Below are some records. Return exactly the lines from the one with "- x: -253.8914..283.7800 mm" to the one with "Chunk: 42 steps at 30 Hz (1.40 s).", and nothing else.

Working data below:

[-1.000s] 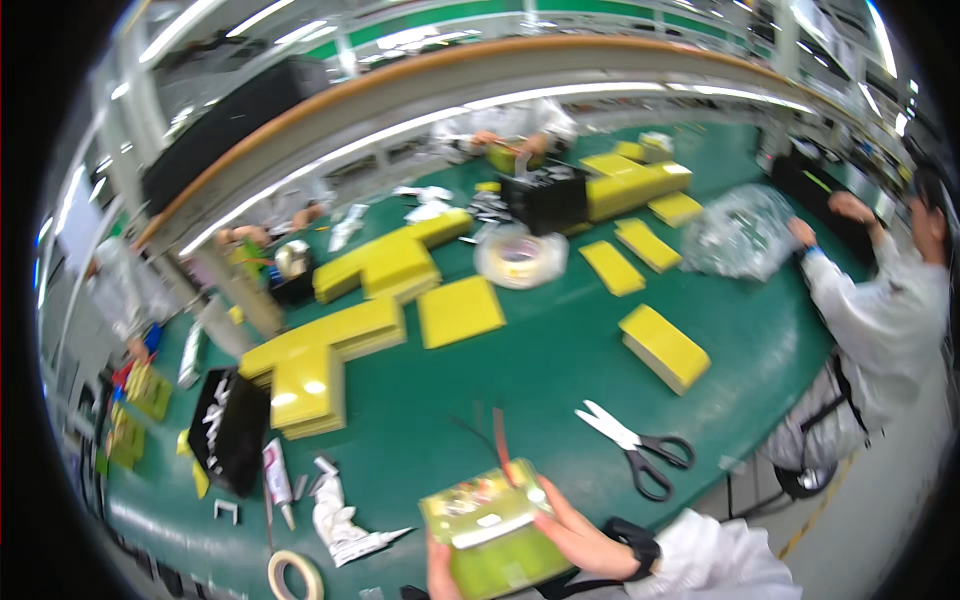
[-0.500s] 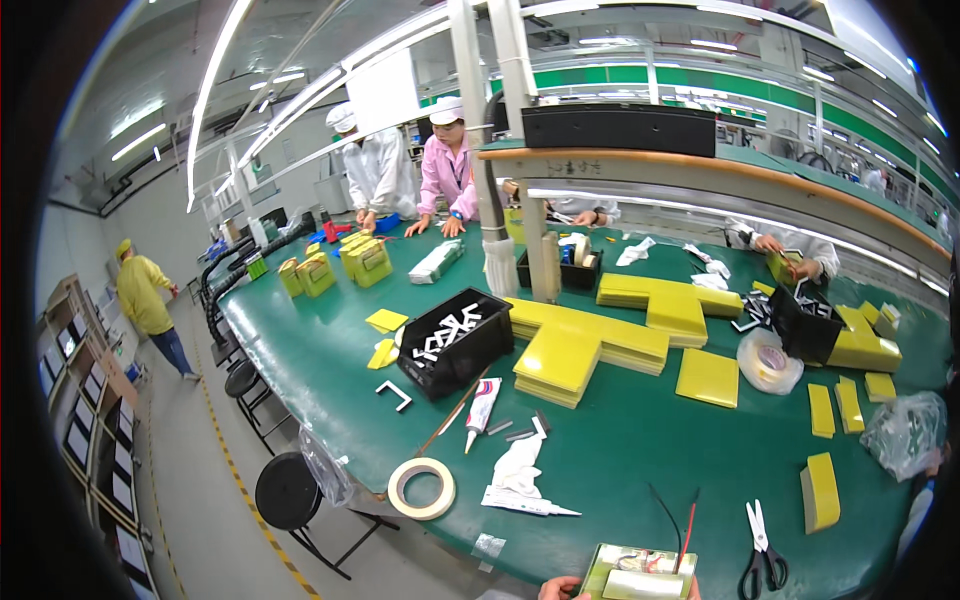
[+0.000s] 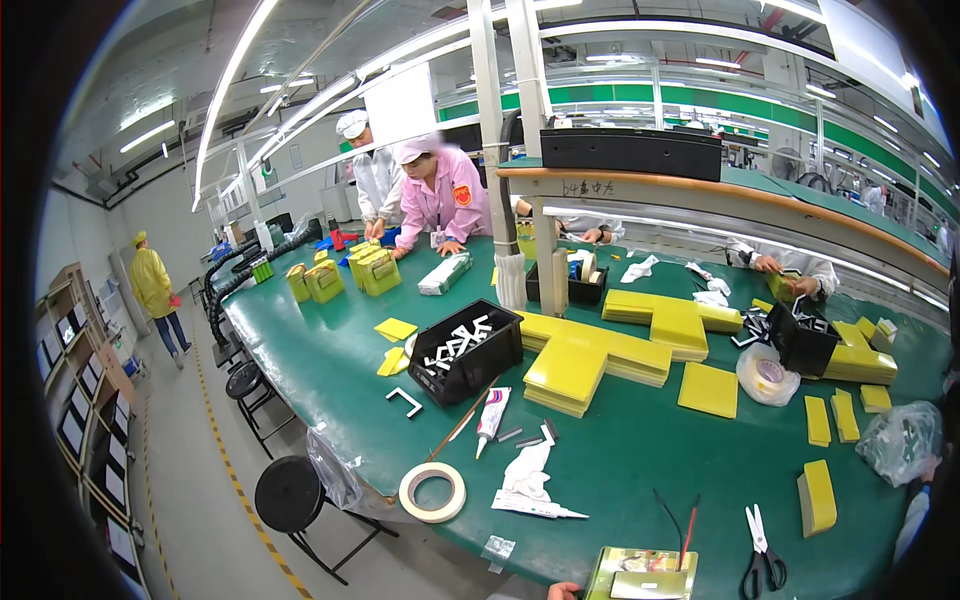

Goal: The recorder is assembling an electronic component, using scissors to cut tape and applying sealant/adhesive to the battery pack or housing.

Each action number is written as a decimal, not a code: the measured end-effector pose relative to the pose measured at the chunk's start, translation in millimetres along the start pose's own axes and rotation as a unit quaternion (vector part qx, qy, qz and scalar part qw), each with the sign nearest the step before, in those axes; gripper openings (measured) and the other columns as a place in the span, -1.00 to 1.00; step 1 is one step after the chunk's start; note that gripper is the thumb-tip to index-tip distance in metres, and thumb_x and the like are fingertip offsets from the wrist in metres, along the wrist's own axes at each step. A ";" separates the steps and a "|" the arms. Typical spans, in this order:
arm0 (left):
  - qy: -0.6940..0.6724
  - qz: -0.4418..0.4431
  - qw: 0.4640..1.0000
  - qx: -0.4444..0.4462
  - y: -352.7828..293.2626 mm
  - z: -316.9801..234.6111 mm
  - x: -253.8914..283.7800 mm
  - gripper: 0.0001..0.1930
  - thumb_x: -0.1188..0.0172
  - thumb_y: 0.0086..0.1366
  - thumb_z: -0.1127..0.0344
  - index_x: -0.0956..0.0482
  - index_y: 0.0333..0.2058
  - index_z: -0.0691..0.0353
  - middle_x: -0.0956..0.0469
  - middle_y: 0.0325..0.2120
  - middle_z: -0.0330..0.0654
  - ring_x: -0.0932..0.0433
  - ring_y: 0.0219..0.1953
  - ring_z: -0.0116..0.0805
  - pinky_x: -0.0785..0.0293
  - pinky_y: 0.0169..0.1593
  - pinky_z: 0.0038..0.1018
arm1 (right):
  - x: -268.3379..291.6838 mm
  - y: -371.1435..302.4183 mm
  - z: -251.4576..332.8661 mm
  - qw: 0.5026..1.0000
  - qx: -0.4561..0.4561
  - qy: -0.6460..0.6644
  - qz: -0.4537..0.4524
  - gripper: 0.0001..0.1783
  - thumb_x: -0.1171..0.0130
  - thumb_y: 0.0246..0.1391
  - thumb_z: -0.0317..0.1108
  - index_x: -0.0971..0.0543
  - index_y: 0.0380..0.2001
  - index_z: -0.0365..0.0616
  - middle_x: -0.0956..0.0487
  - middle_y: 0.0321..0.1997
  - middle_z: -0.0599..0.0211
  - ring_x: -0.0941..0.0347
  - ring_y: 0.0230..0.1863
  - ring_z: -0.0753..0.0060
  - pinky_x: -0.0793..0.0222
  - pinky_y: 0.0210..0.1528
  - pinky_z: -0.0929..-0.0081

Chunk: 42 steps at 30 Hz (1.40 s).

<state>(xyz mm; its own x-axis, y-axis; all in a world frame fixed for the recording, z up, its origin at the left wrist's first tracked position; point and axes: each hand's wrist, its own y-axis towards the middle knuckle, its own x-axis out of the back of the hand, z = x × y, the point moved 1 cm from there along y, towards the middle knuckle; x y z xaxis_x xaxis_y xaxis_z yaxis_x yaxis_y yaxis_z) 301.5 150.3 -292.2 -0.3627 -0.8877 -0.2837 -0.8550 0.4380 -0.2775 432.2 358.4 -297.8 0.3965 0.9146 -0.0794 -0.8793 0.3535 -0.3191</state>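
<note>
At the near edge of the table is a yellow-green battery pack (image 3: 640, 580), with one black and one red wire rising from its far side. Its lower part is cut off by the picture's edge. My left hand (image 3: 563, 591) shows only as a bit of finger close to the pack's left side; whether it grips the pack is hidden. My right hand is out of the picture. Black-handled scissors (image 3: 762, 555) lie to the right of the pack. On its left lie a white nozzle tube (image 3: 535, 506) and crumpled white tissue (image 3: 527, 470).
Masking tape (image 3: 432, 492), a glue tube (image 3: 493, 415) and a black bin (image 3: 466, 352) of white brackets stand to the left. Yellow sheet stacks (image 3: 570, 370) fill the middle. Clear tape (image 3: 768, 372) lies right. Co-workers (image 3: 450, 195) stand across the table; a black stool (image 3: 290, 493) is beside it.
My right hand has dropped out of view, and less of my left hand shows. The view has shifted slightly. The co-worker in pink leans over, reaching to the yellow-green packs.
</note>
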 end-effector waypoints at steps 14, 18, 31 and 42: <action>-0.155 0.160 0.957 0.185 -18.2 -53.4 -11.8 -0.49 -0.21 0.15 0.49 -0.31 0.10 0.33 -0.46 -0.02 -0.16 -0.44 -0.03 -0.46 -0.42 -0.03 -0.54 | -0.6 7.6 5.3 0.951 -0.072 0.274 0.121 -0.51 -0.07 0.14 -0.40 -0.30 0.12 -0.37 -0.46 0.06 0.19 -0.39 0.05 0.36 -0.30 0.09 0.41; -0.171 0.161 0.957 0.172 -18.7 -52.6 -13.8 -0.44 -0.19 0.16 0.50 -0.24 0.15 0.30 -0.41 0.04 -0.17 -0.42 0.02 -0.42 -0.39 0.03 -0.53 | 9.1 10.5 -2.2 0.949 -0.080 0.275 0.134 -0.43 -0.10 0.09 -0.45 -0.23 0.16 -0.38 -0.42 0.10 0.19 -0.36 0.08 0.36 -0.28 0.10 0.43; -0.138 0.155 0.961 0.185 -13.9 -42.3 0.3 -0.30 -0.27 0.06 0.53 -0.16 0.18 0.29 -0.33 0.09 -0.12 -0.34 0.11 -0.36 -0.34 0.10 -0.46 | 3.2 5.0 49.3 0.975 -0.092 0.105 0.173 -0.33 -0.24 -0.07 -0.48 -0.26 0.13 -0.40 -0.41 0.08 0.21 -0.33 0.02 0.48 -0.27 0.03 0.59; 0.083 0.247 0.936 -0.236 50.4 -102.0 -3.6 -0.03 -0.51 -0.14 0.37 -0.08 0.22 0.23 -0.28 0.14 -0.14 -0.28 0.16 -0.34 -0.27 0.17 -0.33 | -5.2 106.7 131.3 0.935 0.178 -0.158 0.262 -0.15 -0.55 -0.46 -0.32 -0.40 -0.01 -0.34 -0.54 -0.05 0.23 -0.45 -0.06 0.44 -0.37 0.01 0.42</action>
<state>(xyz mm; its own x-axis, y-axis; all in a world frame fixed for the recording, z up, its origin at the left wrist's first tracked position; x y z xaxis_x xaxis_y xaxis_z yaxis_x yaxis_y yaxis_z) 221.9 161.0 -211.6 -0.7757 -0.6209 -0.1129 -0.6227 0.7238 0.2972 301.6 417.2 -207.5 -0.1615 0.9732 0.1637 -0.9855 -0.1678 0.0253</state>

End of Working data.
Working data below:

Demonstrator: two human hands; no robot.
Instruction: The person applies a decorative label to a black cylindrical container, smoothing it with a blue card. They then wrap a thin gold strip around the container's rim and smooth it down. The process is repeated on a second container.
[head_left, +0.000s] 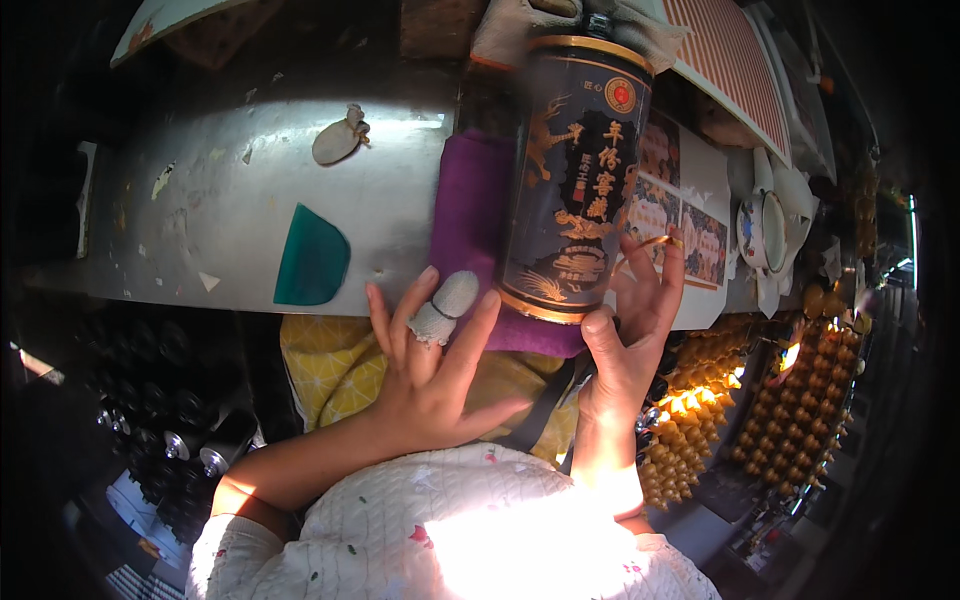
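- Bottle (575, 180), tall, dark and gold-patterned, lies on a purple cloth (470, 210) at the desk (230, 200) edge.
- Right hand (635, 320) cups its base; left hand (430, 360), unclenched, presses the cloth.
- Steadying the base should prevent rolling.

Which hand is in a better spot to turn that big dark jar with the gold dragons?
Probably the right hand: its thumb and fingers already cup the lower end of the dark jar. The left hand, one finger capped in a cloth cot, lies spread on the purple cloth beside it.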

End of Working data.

> [Your solution]
  - x: -253.8914..283.7800 mm
  - gripper: 0.0001..0.1930
  - thumb_x: -0.1188..0.0172
  - thumb_y: 0.0086..0.1366
  - thumb_z: -0.1127..0.0344
  - index_x: -0.0956..0.0482
  - index_y: 0.0333..0.2058
  - index_z: -0.0691..0.0353
  - middle_x: -0.0956..0.0469
  - middle_y: 0.0325..0.2120
  - middle_z: -0.0330..0.0654
  - ring_x: -0.0932..0.0433
  - ring_y: 0.0219..0.1953
  - ring_z: -0.0116..0.0805
  - pinky_x: -0.0785..0.0293
  - pinky_y: 0.0169..0.1593
  - pinky_z: 0.0038..0.1018
arm1 (right):
  - x: -268.3379..291.6838 mm
  - y: -371.1435..302.4183 mm
  - z: -251.4576..332.8661 mm
  - qw: 0.5026..1.0000
  - qx: -0.4561..0.4561
  - qy: -0.6460..0.6644
  - qz: -0.4537..0.4524
  - gripper: 0.0001..0.1783
  - thumb_x: -0.1171..0.0130
  - thumb_y: 0.0246..0.1391
  - thumb_z: -0.0317..0.1108
  - index_x: -0.0971..0.0543
  - index_y: 0.0380..0.2001
  - index_z: -0.0365..0.0616
  - middle_x: -0.0956..0.0487
  - middle_y: 0.0321..0.1997
  - middle_z: -0.0599..0.0211
  - ring_x: -0.0941..0.0347
  - ring_y: 0.0230..0.1863
  - ring_z: -0.0753..0.0060
  - pinky_x: -0.0793..0.0222
  - pinky_y: 0.0210..0.1528
  - pinky_z: -0.0929..-0.0081

Chunk: 42 steps at 30 Hz (1.40 s).

Nothing further is required of this output.